• [EXERCISE DETAILS] When you copy from the entries that follow, take only the lines from the one with "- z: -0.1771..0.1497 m" down to the one with "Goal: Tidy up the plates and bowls", keeping both ends and dropping every picture.

Records excerpted from a collection:
= = =
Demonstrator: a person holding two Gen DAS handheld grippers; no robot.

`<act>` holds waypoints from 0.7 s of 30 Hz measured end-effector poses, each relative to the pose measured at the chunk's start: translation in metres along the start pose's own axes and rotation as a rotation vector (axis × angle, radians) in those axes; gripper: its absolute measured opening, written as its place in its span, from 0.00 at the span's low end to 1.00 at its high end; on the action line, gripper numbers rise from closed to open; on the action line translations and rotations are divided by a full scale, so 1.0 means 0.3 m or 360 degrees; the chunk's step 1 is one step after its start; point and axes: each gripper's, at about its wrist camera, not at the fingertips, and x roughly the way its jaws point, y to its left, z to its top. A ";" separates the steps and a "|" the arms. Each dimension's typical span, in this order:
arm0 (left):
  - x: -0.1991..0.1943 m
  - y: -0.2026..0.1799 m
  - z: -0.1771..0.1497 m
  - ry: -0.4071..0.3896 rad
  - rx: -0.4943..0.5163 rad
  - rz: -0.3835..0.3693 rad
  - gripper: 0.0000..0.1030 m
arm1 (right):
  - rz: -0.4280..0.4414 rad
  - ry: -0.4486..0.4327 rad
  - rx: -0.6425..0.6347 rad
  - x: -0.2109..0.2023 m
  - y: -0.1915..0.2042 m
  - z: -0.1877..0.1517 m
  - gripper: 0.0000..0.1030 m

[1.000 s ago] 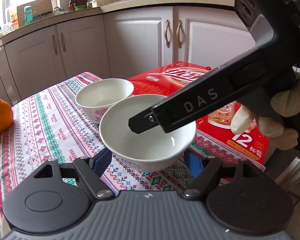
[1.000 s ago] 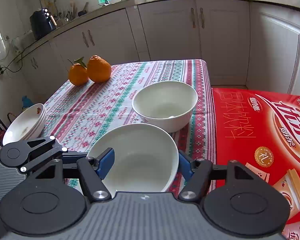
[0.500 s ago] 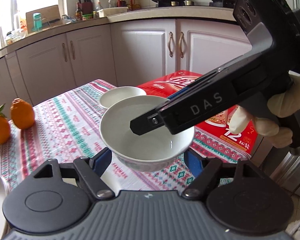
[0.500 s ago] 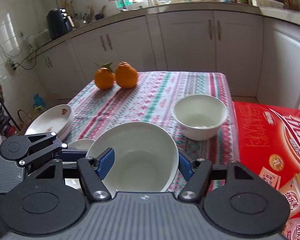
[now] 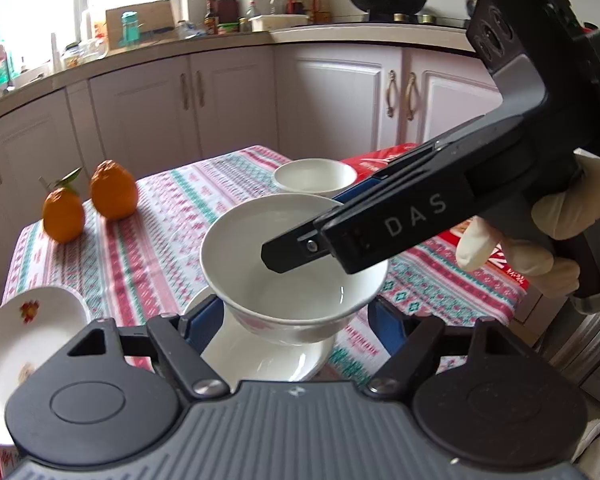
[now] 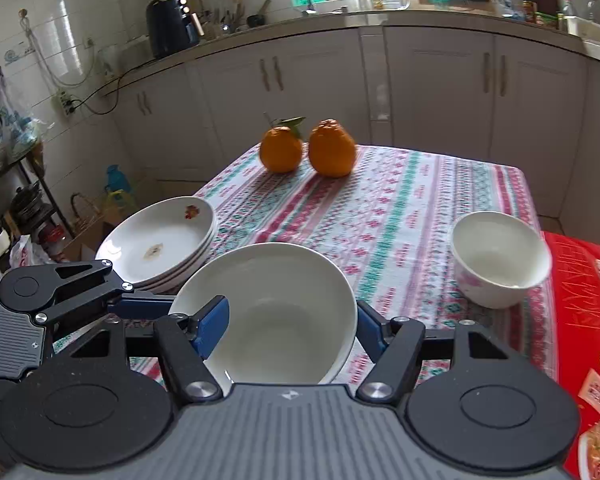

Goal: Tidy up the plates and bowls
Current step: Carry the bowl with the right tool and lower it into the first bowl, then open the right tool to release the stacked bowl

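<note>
Both grippers hold one white bowl (image 5: 292, 280) (image 6: 272, 312) between their blue pads, lifted over another white bowl (image 5: 268, 360) on the table. My left gripper (image 5: 296, 316) clamps its sides. My right gripper (image 6: 292, 320) clamps it too, one finger (image 5: 300, 244) reaching across the rim. A second white bowl (image 5: 315, 176) (image 6: 500, 258) stands farther off by the red box. A stack of white plates (image 6: 160, 240) (image 5: 20, 344) sits at the table's near left corner.
The table has a striped patterned cloth (image 6: 380, 208). Two oranges (image 6: 308, 152) (image 5: 88, 200) sit at its far side. A red carton (image 6: 588, 312) lies along the right edge. Kitchen cabinets (image 6: 420, 88) stand behind.
Both grippers have carried the held bowl left across the table, away from the second bowl and red box, to above a bowl beside the plate stack.
</note>
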 end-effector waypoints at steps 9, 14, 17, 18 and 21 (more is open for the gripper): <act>0.008 0.054 -0.045 0.0053 -0.0064 0.0011 0.76 | 0.0025 0.0060 -0.0022 0.079 0.043 0.005 0.71; 0.012 0.067 -0.066 0.0079 -0.0088 0.0006 0.76 | 0.0018 0.0080 -0.0025 0.101 0.048 -0.001 0.71; 0.003 0.072 -0.064 0.0057 -0.0094 0.0008 0.75 | 0.0048 0.0072 -0.0029 0.102 0.050 0.001 0.71; 0.003 0.074 -0.060 0.0055 -0.0100 -0.0003 0.75 | 0.0089 0.0065 -0.0027 0.099 0.054 0.002 0.71; 0.006 0.083 -0.049 0.0057 -0.0141 -0.0008 0.76 | 0.0019 0.0074 -0.0090 0.113 0.084 0.006 0.71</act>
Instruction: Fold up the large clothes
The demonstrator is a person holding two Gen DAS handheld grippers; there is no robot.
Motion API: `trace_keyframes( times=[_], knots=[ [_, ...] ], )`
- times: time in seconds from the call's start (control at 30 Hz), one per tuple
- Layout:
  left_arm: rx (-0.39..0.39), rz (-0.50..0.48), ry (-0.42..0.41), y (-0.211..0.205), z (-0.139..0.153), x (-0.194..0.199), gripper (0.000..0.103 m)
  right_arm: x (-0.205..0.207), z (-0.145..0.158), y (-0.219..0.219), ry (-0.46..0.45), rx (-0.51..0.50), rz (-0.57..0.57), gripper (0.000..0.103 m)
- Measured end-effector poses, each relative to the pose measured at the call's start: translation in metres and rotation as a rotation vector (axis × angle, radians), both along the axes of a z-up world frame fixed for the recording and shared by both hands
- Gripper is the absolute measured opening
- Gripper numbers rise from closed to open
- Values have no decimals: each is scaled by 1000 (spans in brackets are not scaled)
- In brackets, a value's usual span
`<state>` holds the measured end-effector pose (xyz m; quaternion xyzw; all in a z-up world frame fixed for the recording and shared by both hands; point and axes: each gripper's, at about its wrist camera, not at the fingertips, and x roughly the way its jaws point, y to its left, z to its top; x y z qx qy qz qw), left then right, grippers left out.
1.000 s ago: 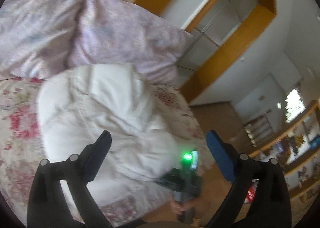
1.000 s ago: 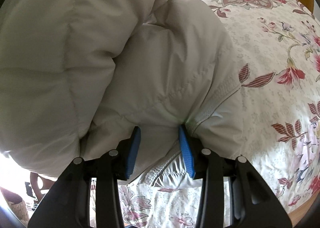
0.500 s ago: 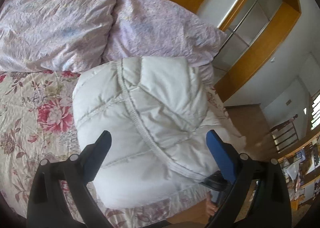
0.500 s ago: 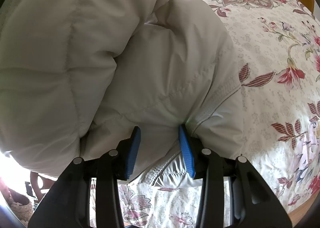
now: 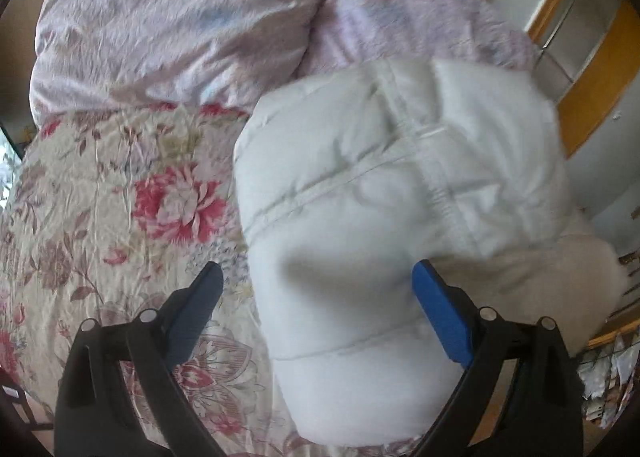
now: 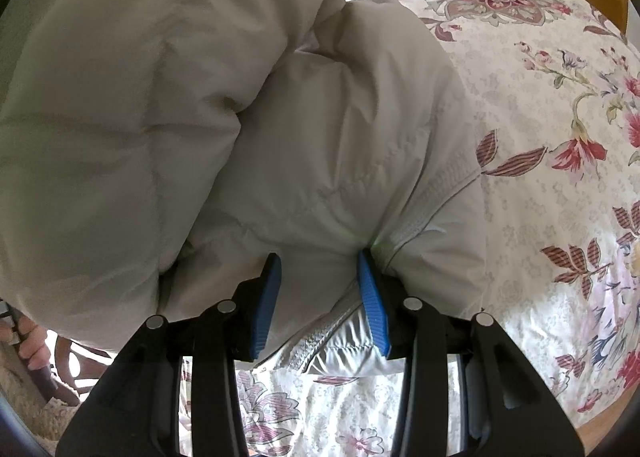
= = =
• [ANSWER FOR THE TASK]
  - z: -0.1771..0.1497 m
  - ry: -0.4071..0.3896 rad
  - rx: -0.4943..0.5163 rad
  - rz: -0.3835..0.3693 rad
  - gripper: 0.0000..0.1030 m
arm1 (right):
  - rz: -0.4280..0.4414 rad
  - ry: -0.4486..0.4327 rad
  - rx: -0.6425..0.6347 rad
  - x: -0.2109..0.2023 m
  - y: -0.1915..0.2042 m
  - z: -0.1877..0.1517 m
  - gripper: 0.0000..0.1030 m

[1.000 s ago] 
[1.000 s ago] 
[0.500 s ago] 
[0.500 s ago] 
[now] 
[now] 

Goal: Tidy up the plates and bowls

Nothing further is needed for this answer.